The accompanying statement of revenues and certain expenses of the Property has been prepared in accordance with Rule 3-14 of Regulation S-X of the U.S. Securities and Exchange Commission for inclusion in the Trust’s Current Report on Form 8-K. Accordingly, the statements of revenues and certain expenses excludes certain expenses that may not be comparable to those expected to be incurred in the future operations of the aforementioned property. Items excluded consist of interest expense, depreciation, amortization, corporate expenses, and other costs not directly related to future operations.

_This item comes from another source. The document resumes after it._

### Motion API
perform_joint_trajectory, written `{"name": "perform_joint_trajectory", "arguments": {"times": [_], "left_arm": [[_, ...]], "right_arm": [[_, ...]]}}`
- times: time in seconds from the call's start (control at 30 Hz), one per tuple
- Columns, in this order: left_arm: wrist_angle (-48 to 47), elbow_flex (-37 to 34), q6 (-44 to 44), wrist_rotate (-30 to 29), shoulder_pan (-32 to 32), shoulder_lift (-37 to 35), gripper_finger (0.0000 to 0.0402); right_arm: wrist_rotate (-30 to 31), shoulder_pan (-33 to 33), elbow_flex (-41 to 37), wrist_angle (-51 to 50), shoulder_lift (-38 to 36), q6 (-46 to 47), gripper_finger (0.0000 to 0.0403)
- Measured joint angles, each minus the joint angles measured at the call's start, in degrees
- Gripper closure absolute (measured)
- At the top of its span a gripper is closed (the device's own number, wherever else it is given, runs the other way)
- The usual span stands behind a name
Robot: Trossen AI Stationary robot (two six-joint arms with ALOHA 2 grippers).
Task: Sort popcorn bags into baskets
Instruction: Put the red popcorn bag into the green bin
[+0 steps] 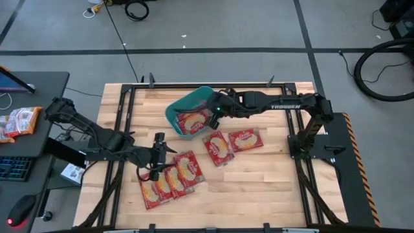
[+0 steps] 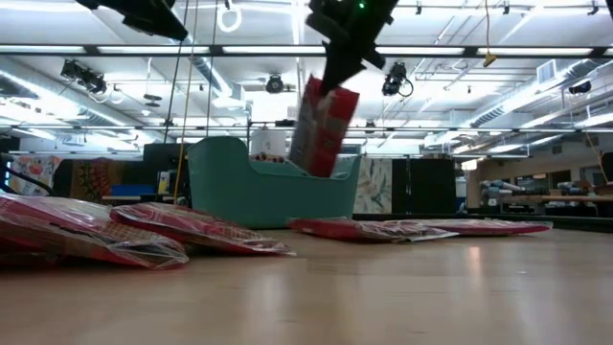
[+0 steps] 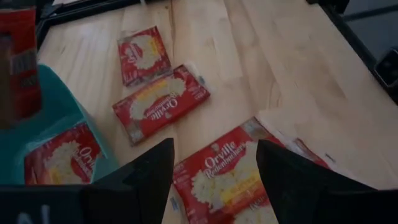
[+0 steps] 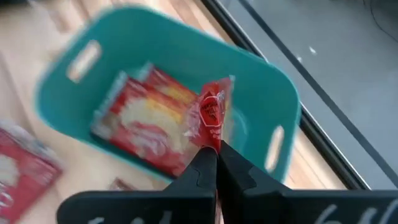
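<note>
The teal basket [image 1: 187, 110] stands at the table's far middle with red popcorn bags [image 4: 149, 124] lying in it. Over it my right gripper [image 4: 214, 155] is shut on one more popcorn bag [image 2: 324, 129]. Two bags [image 1: 218, 147] [image 1: 246, 139] lie flat to the basket's right. A row of overlapping bags [image 1: 171, 178] lies nearer the front left. My left gripper [image 3: 214, 180] hovers open above that row, a bag [image 3: 233, 180] showing between its fingers, which touch nothing. My right gripper pinches the bag's upper end [image 4: 212, 138] between its two fingers, which slant down from the table's right side. The bag hangs below them, nearly upright and a little tilted. It is clear of the basket [image 2: 268, 192], its lower end just above the rim.
Paler orange-and-white packets [image 1: 19, 122] lie on the side desk at left, by a keyboard [image 1: 13, 167] and a mouse [image 1: 22, 208]. Black frame rails [image 1: 123, 110] run along the table's edges. Bare wood lies at the front right [image 1: 259, 188].
</note>
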Motion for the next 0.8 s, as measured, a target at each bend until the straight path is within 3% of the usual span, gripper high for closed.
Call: {"name": "perform_joint_trajectory", "arguments": {"times": [0.13, 0.5, 0.7, 0.8], "left_arm": [[0.4, 0.0, -0.9, -0.3, -1.8, -0.5, 0.0171], [2.9, 0.0, -1.9, -1.3, -2.4, -1.3, 0.0171], [2.8, 0.0, -1.9, -1.3, -2.4, -1.3, 0.0171], [2.3, 0.0, -2.4, -1.3, -2.4, -1.3, 0.0171]], "right_arm": [[-1.5, -1.6, 0.0, 0.6, 0.0, 0.2, 0.0398], [-28.4, -8.3, 0.1, 12.4, 9.6, 1.2, 0.0304], [-47.5, -8.8, 0.0, 25.7, 13.2, 1.6, 0.0257], [-49.4, -9.1, 0.0, 25.4, 12.2, 1.5, 0.0251]]}}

Significant Accounting Policies

Use of Estimates

The preparation of the statements of revenues and certain expenses in conformity with accounting principles generally accepted in the United States requires management to make estimates and assumptions that affect the amounts reported in the statements of revenues and certain expenses. Actual results could differ from those estimates.

Revenue Recognition

Rental revenue is recognized on an accrual basis when earned and due from tenants. Leases are generally for a one-year term and have no renewal options.

Income Taxes

The entity that owns the Property was organized as a limited liability company and is not directly subject to federal or state income taxes.

3. Subsequent Events

Subsequent events were evaluated from December 31, 2015 through March 18, 2016, the date on which the statements of revenues and certain expenses were available to be issued.


4



BRT REALTY TRUST AND SUBSIDIARIES
Pro Forma Consolidated Financial Statements
(Unaudited)

Acquisitions

On February 29, 2016, TRB Civic Center I, an indirect wholly owned subsidiary of BRT Realty Trust ("BRT" or the “Trust”) and an unaffiliated joint venture partner, acquired a 392 unit multi-family property located at 4740 Highway 51 N, Southhaven, MS (“Civic Center I”) for $35 million, including $28 million of mortgage debt obtained in connection with the acquisition.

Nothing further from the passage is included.